Chelsea, Chelsea, Southampton, Manchester United, Tottenham, Wolves, Tottenham. Look at Manchester City’s fixture list for the next five weeks and the big beasts outnumber the supposedly smaller fry. “That’s good,” said Pep Guardiola. It is the sort of spell that could be framed as make or break in a season, and their manager’s response scarcely sounded like the forced positivity of a man fearing the worst.
There is a logic to that. City’s kryptonite may not be the best, but the rest. They are seven points behind Arsenal. Five of those points have been lost in the last two outings at the Etihad Stadium, the loss to Brentford and the draw with Everton. The gap could be bigger still: Their previous home league game brought a 2-1 win against Fulham, but only after a 95th-minute penalty by Erling Haaland.
These seemed some of the sorts of matches he was signed for. One theory was that City scarcely needed Haaland at all, given that they won successive Premier League titles with an interchangeable array of false No 9s. The other was that he would make a difference in very different encounters: in the defining Champions League knockout ties, where chances can be at a premium and where misses have cost City, and on those days when they needed a professional predator to pierce a packed defence.
Which, arguably, he has done. Haaland was only a substitute, but he struck against Fulham. He scored against Everton, too, and from one of just two shots he had. He drew a blank against Brentford but in those three encounters with obdurate, defensive opponents, when City always had at least 70 percent of possession, he scored two goals – as many as his teammates mustered between them.
Welcome to the paradox of the prolific Haaland. In one respect, he has added another dimension to City, giving them a proper No 9: a giant who can run in behind defences, a Golden Boot winner for a side who used to share the goals around. In another, nothing has changed.
Even as they have assembled remarkable, sometimes record-breaking winning runs and posted points tallies in the nineties, once reaching 100, Guardiola’s side have the occasional aberration of a home defeat to a bottom-14 finisher: Crystal Palace last season, Leeds the year before, Wolves in 2019/20, Palace again the previous campaign.
They have not crafted a home record as immaculate as Liverpool’s – in the four seasons under Jurgen Klopp when they completed a Premier League campaign unbeaten at Anfield – or Arsenal’s now, with Mikel Arteta’s team yet to drop a point at the Emirates Stadium. There was a title-winning City side who got 55 points from a possible 57 at home, but they were managed by Roberto Mancini.
Before and with Haaland, there can be common denominators to City setbacks; Frank Lampard admitted Everton studied Brentford’s blueprint. There are recurring themes: defensiveness and directness, quick counter-attacks and scoring with their only shot on target – which Everton did, though Brentford, who peppered Ederson’s goal, did not. It can require wonder goals to get a result at the Etihad, from Andros Townsend for Palace to Demarai Gray for Everton. Quick elusive wingers can relish the space they get on the break against City. Adama Traore did for Wolves.

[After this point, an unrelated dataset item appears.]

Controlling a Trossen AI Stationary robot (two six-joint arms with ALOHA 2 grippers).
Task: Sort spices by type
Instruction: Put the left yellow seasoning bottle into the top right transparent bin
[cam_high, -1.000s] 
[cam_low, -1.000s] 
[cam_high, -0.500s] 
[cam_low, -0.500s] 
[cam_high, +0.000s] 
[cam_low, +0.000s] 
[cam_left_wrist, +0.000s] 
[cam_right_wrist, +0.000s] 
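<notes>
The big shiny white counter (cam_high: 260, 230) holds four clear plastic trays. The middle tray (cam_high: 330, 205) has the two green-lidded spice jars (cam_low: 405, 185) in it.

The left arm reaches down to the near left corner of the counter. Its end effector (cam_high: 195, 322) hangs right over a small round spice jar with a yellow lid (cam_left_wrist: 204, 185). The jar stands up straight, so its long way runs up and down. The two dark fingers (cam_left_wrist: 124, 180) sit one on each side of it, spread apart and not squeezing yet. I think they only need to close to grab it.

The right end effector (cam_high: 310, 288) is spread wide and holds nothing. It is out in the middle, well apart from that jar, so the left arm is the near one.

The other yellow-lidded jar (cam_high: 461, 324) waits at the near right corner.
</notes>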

Guardiola often praises opponents who open up against his sides. He watched Everton and argued: “I would say they had eight at the back.” Which, some would say, are required to stop Haaland. It left Guardiola pondering whether to partner Julian Alvarez with the Norwegian in such situations. “Of course they can play together, especially against five at the back,” he said. “But to create these chances we have to make the process and sometimes for that you need other types of players to create these chances.” While Alvarez made a late cameo against Everton, Phil Foden was the substitute who looked likeliest to fashion a winner. Foden came on in the 86th minute and had more touches than Haaland mustered in the entire match, which reflected how crowded the penalty box was.
Introducing Alvarez earlier would have required removing a creator, and it goes against Guardiola’s natural instincts to sacrifice his beloved midfielders, though reintroducing an out-and-out centre-forward has already come at the expense of one. It was a nod to pragmatism that, it seemed, would help City win the most winnable games. Instead, Haaland has scored 27 times in 21 outings without arguably altering the traits of a team.
With or without a specialist striker, City can run riot. There were early-season days at home when they scored six each against Manchester United and Nottingham Forest, five against FC Copenhagen and four each at the expense of Bournemouth, Palace and Southampton, including three Haaland hat-tricks. There will no doubt be further routs. There will be defining games later in the Champions League where he will be charged with delivering bigger goals. But in the Premier League, where City have tended to compile points totals that insulate them against the occasional mishap, they may now need to beat their peers, and particularly Arsenal, to compensate for Brentford and Everton.